Making Dynamic Invocation Fast: An Idea?

Evan Phoenix (of Rubinius fame) were discussing dynamic dispatch today on #rubinius, sharing our caching strategies and our dispatch woes. We talked at length about various strategies for speeding dispatch, cache invalidation mechanisms, compilation techniques, and so on. All gloriously fun stuff.

So at one point I related to him the extended version of my plans for speeding up dynamic dispatch. I relate it now to you to hopefully spur some discussion. There are no original ideas anymore, right? Or are there?

The initial experiment with Fixnum basically was the static version of my fuzzy vision. During parse time, a very trivial static table mapped method names to numbers. I only handled three method names, +, -, and <. Then those numbers were passed to Fixnum during method dispatch, where a very trivial static switch statement used them to "fast dispatch" to the appropriate methods.

The ultimate vision, however, is much grander.

The general idea is that during dynamic dispatch, we want to use the method name and the class as keys to locate a specific method instance. The typical way this is done is by keeping a hashtable on every class, and looking up methods by name. This works reasonably well, but each class must have its own table and we must pay some hashtable cost for every search. This is compounded when we consider class hierarchies, where the method we're looking for might be in a super class or a super class's super class, ad infinatum.

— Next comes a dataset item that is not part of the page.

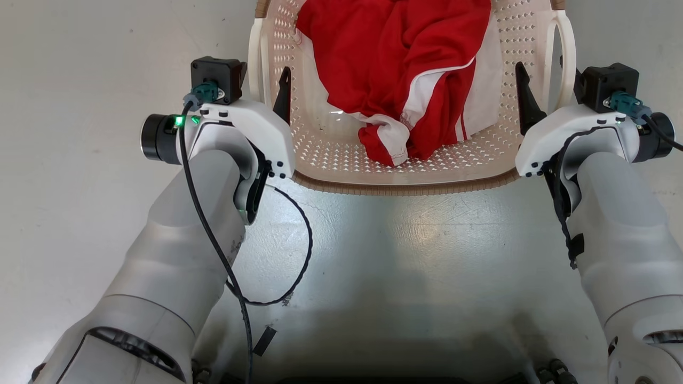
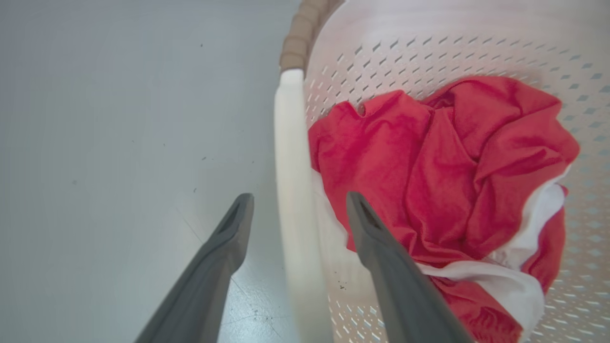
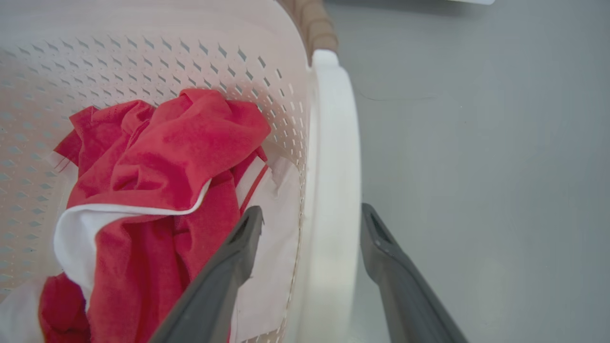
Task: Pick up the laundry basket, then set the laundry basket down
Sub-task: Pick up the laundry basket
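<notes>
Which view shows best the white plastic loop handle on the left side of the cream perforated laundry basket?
The left wrist view: the left handle runs large between the open left gripper's fingers, one inside the laundry basket. The head view shows it small, beside the wrist. The right wrist view shows the opposite handle.

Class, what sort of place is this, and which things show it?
Probably a laundry area, though that's uncertain: a perforated laundry basket holding red-and-white clothing stands on a smooth grey floor.
</notes>
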Controlling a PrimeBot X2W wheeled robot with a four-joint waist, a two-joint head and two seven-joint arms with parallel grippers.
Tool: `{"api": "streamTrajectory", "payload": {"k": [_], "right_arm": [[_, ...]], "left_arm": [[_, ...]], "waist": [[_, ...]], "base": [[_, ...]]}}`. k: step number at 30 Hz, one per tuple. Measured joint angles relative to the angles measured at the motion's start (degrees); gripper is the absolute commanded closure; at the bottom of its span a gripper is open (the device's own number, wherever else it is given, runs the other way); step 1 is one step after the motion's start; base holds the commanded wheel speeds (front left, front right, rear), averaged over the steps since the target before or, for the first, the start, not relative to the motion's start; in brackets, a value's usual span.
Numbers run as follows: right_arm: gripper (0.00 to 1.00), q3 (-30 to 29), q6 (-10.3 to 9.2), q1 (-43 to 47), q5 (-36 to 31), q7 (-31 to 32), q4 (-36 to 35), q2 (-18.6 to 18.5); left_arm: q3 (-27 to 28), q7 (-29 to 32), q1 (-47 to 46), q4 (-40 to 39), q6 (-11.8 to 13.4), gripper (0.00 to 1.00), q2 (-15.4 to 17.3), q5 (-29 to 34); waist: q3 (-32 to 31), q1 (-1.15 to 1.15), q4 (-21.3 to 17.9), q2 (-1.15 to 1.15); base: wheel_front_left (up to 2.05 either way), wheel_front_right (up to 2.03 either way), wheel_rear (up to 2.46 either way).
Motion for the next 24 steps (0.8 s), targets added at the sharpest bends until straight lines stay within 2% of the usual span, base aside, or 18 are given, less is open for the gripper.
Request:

Retrieving the class is the easy part; every method we want to dispatch will have a receiver, and receivers have a reference to their class.

So then, how do we perform this magic mapping from M method names and N classes to a given method? Well hell, that's a matrix!

So then the great idea: build a giant matrix mapping method names (method IDs) and classes (class IDs) to the appropriate switchable value. Then when we dispatch to the class, we use that switchable value in a neatly dense switch statement.

Let me repeat that in another way to make it clear...the values in the matrix are simple "int" values, ideally as closely-numbered (dense) as possible for a given class's set of methods. In order to dispatch to a named method on a given object, we have the following steps:

Get the method ID from the method (likely calculated at parse or compile time)
Get the class ID from the class (calculated sequentially at runtime)
Index into the matrix using method ID and class ID to get the class-specific method switch value
Use the switch value to dispatch (via a switch statement, of course) to the appropriate method in the target class

Ignoring the size of this matrix for a moment, there are a number of benefits to this data structure:

We have no need for per-class or inline method caches
Repopulating the switch table for a given class's methods is just a matter of refilling its column in the matrix with appropriate values
Since the matrix represents all classes, we can avoid searching hierarchies once parents' methods are known; we just represent those methods in the matrix under the child's column and fast-dispatch to them as normal
We can save off and reconstitute the mapping to avoid having to regenerate it

...and there's also the obvious benefit: using the switch values stored in the matrix, we can do a fast dispatch on the target object with only the minimal cost of looking up a value in the matrix. An additional benefit for C code would be simply storing the address of the appropriate code in the matrix, avoiding any switch values completely.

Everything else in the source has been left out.